### Your instructions
The response must consist of the lines below from the one with "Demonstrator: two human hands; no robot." through the one with "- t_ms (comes", exactly as they appear and with both ends kept.

"""

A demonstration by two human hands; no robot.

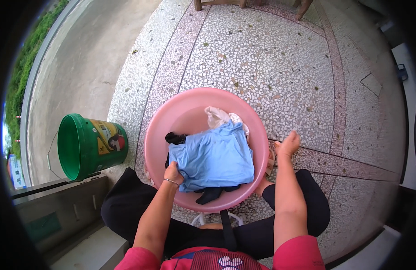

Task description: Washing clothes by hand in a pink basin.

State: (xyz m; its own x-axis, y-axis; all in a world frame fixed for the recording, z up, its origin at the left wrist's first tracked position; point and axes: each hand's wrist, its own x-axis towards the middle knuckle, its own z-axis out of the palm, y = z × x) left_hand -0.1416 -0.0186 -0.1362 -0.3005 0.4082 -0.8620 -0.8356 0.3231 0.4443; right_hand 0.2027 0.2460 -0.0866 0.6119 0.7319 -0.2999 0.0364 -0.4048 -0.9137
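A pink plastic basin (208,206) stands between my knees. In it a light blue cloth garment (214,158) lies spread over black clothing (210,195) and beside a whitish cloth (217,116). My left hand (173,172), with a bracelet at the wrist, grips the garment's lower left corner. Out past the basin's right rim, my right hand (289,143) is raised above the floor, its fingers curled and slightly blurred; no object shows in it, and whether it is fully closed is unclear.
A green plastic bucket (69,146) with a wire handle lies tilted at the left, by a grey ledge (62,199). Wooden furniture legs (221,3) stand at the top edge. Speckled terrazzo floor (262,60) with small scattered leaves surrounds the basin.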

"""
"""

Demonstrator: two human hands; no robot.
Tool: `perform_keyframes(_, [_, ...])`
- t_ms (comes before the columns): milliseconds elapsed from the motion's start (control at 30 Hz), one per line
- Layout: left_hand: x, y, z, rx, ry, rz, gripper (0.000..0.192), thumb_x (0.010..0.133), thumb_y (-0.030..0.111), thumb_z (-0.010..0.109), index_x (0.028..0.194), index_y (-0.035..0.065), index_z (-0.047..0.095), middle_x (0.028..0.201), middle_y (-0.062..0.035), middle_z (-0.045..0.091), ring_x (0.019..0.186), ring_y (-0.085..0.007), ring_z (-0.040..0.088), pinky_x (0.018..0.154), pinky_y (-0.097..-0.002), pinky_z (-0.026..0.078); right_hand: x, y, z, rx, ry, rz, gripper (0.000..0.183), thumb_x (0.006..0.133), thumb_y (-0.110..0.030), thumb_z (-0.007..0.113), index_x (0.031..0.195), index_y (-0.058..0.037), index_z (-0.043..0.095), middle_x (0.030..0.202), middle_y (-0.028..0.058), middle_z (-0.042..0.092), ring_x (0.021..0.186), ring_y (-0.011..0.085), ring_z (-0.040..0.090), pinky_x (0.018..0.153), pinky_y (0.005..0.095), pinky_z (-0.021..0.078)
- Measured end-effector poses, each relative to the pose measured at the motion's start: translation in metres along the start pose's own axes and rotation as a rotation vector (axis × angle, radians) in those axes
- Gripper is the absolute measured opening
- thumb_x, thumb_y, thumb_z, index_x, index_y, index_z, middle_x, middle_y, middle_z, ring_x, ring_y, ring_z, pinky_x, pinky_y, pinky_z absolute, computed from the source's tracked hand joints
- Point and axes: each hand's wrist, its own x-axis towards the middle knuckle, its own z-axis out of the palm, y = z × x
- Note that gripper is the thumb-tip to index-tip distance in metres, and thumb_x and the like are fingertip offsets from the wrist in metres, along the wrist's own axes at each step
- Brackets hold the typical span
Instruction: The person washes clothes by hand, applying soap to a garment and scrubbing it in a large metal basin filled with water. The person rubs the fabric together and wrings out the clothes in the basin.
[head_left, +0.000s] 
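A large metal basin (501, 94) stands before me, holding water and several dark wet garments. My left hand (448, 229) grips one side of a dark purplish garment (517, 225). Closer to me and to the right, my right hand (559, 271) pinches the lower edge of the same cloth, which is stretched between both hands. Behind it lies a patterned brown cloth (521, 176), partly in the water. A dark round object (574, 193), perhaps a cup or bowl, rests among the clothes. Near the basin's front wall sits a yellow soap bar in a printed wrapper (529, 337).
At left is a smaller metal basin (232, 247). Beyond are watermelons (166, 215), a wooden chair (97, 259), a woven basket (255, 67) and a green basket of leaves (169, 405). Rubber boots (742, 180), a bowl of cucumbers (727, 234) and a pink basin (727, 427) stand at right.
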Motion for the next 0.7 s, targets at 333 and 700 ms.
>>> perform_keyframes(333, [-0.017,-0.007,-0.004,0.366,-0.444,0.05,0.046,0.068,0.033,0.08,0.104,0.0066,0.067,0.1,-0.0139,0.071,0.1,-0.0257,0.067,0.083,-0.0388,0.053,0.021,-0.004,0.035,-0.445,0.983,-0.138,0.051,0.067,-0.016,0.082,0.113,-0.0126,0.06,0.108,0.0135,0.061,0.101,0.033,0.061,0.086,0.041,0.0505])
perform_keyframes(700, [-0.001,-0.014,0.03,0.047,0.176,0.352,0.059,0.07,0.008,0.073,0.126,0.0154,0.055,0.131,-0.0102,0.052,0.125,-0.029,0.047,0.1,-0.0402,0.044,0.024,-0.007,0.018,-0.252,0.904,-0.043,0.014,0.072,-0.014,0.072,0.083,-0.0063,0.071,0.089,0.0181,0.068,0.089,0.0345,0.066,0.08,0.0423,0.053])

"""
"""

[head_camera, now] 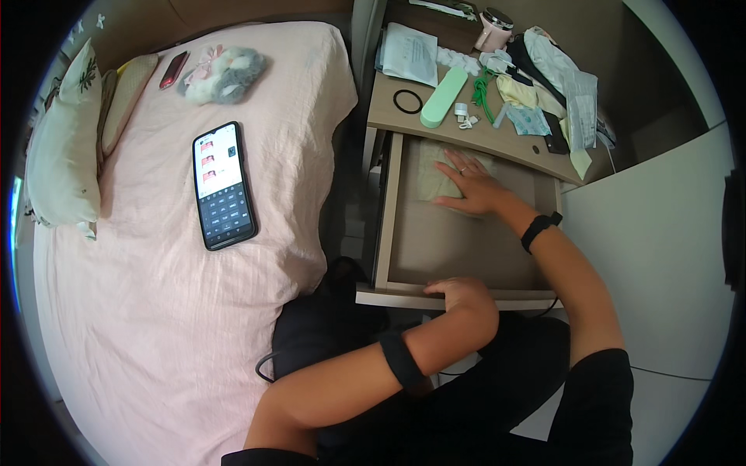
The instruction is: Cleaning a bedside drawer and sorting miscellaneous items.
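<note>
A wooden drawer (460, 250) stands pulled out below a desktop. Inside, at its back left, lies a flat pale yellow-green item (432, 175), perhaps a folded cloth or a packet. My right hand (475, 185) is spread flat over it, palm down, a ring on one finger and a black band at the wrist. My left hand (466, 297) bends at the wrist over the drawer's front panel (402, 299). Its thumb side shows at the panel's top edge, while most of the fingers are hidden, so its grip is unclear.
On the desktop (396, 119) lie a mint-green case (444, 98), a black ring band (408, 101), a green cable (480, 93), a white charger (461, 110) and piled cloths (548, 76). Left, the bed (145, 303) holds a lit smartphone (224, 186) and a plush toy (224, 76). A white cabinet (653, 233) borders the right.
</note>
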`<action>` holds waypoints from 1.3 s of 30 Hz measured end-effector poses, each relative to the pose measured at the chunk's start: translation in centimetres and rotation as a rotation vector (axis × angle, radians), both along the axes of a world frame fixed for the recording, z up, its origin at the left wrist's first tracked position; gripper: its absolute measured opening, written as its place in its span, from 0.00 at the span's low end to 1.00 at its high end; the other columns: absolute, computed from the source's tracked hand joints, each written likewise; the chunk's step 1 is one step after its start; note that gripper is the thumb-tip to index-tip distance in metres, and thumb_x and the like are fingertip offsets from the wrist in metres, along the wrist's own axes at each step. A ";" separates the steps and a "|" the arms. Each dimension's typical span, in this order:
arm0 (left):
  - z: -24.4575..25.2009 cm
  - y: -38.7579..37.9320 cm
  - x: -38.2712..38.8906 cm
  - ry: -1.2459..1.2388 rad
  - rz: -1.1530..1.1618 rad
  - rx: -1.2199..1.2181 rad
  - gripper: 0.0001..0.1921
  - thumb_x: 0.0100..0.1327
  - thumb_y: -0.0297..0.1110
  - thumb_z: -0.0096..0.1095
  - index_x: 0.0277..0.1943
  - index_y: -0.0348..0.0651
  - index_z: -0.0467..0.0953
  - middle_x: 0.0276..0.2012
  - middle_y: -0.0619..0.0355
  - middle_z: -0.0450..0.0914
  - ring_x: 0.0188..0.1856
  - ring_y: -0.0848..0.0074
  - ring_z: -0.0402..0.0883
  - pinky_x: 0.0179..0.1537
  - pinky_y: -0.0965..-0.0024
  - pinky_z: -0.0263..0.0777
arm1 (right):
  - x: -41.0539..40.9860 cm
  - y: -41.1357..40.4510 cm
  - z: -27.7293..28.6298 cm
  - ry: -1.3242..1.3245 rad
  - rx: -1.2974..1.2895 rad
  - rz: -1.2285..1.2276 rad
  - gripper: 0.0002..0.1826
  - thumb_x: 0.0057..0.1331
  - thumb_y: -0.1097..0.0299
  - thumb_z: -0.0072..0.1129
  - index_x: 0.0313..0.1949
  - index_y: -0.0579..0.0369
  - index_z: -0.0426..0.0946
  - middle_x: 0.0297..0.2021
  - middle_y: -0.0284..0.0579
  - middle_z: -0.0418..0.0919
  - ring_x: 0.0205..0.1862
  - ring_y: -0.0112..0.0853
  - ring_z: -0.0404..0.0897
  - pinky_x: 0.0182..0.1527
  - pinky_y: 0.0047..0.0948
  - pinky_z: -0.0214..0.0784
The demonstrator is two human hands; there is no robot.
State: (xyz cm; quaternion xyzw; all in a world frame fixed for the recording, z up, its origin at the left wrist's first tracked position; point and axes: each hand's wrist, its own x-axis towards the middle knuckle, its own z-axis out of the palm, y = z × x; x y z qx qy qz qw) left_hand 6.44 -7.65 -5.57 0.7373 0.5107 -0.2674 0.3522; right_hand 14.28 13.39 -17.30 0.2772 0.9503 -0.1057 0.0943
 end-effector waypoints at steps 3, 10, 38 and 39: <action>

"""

### Solution
Demonstrator: two human hands; no robot.
Tool: `perform_keyframes(_, [_, ...])`
- t_ms (comes before the columns): milliseconds elapsed from the motion's start (control at 30 Hz), one per line

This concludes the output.